The VIE irrevocably grants the Original WFOE an exclusive asset purchase option whereby the Original WFOE has the right to purchase or designate another party to purchase part or all of the assets of the VIE as permitted under the PRC laws. The purchase price of the VIE’s assets is equal to the book value of the assets or the minimum price as permitted by applicable PRC law, whichever is higher; and
 
   
The Original WFOE has the right to unilaterally amendment, supplement and termination of this agreement.
 
(2)
Exclusive Business Cooperation Agreement
 
   
In exchange for these services, the VIE will pay a service fee, equal to the VIE’s profit before tax, after recovering any accumulated losses of the VIE and its subsidiaries from the preceding fiscal year, and deducting working capital, expenses, tax and a reasonable amount of operating profit according to applicable tax law principles and tax practice; and
 
   
The agreement will be in effect for 10 years unless the Original WFOE unilaterally terminates the agreement by giving written notification at least thirty days prior to the expiration of the agreement. The Original WFOE may at its sole discretion unilaterally extend the term of this agreement prior to its expiration upon notice to the VIE.
 
 
(3)
Equity Interest Pledge Agreement
 
   
The Nominee Shareholders pledged all of their respective equity interests in the VIE to the Original WFOE as continuing first priority security interest to guarantee the performance of these Nominee Shareholders and the VIE’s obligations under the power of attorney, the exclusive option agreement and the exclusive business cooperation agreement; and
 
   
This agreement will remain effective until all the contractual obligations have been satisfied in full under all the agreements mentioned above.
 
(4)
Financial Support Undertaking Letter
 
   
Pursuant to the financial support undertaking letter, the Company is obligated and hereby undertakes to provide unlimited financial support to the VIE, to the extent permissible under the applicable PRC laws and regulations, whether or not any such operational loss is actually incurred. The Company will not request repayment of the loans or borrowings if the VIE or its Nominee Shareholders do not have sufficient funds or are unable to repay.
 
(5)
Voting Proxy Agreement
 
   
Pursuant to the voting proxy agreement, the Original WFOE irrevocably and unconditionally commits to execute its rights under the power of attorney in accordance with the instructions from the Company.
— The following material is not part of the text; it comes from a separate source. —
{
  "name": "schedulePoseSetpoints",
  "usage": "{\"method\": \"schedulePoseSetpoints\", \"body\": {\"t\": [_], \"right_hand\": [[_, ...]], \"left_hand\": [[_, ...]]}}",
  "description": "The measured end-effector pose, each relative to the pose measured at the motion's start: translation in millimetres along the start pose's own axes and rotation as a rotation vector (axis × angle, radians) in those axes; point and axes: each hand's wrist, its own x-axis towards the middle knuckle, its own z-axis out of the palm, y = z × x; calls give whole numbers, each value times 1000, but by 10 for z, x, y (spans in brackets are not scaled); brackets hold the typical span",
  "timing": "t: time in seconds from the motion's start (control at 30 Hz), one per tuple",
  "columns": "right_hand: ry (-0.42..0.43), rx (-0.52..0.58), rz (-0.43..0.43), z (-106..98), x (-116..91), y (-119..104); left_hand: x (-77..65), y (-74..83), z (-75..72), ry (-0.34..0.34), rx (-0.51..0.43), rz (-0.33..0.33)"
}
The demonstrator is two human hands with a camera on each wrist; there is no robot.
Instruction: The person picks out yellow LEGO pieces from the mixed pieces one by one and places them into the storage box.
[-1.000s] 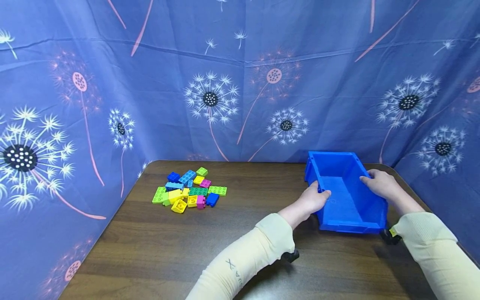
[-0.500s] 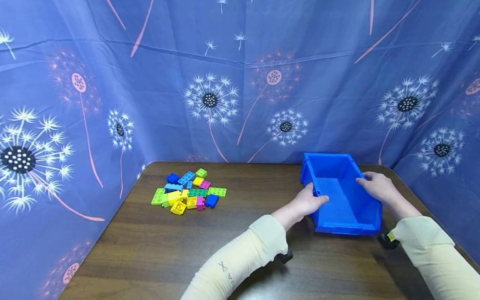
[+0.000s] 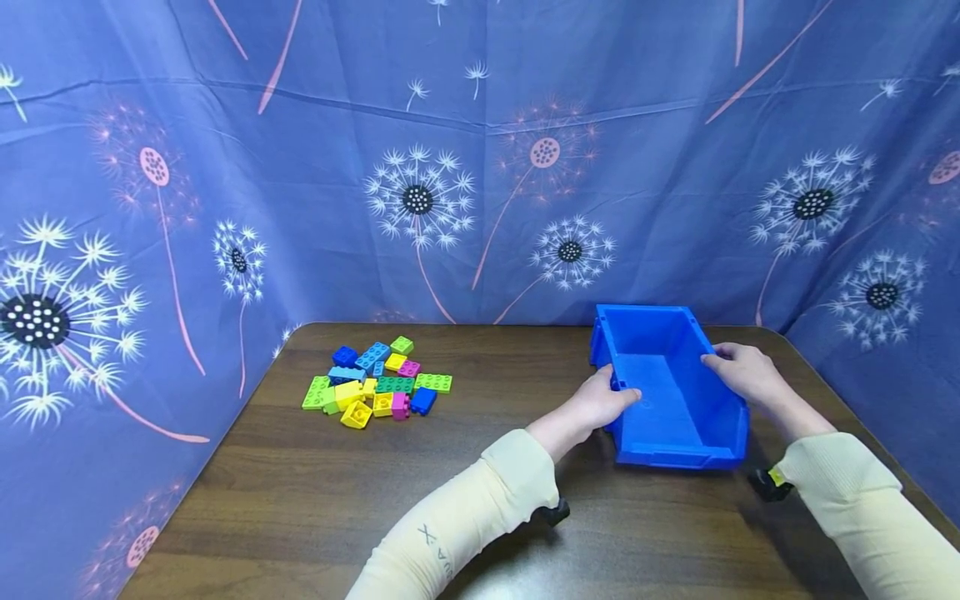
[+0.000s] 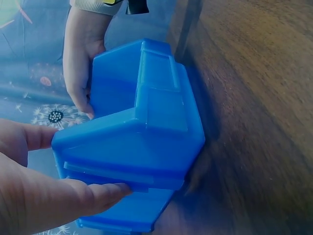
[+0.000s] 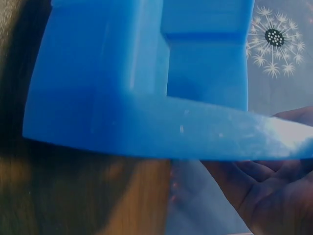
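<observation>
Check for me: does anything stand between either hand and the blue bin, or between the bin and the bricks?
Nothing separates the hands from it: the left hand and right hand grip the side walls of the blue bin. Toward the bricks, only the left hand itself intervenes.

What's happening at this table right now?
A person's left hand and right hand grip opposite sides of a blue bin, over the right part of the table. Whether the bin touches the tabletop is hard to tell. Colorful toy bricks lie loose on the table's left part, apart from the bin, and neither hand is touching them.
</observation>
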Motion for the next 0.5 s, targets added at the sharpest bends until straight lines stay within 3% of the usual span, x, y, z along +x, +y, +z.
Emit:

On May 10, 2024, the VIE Agreements were modified except for the Voting Proxy Agreement between the Original WFOE and the Company, which was terminated, and a new voting proxy agreement was signed by the Company and the WFOE. Pursuant to the amended agreements and the new proxy agreement, the Original WFOE shall transfer all its rights and obligations under the original agreement in June 2014 and the amended agreements in October 21, 2019 and May 10, 2024 to the WFOE, and the WFOE irrevocably and unconditionally commits to execute its rights under the power of attorney in accordance with the instructions from the Company.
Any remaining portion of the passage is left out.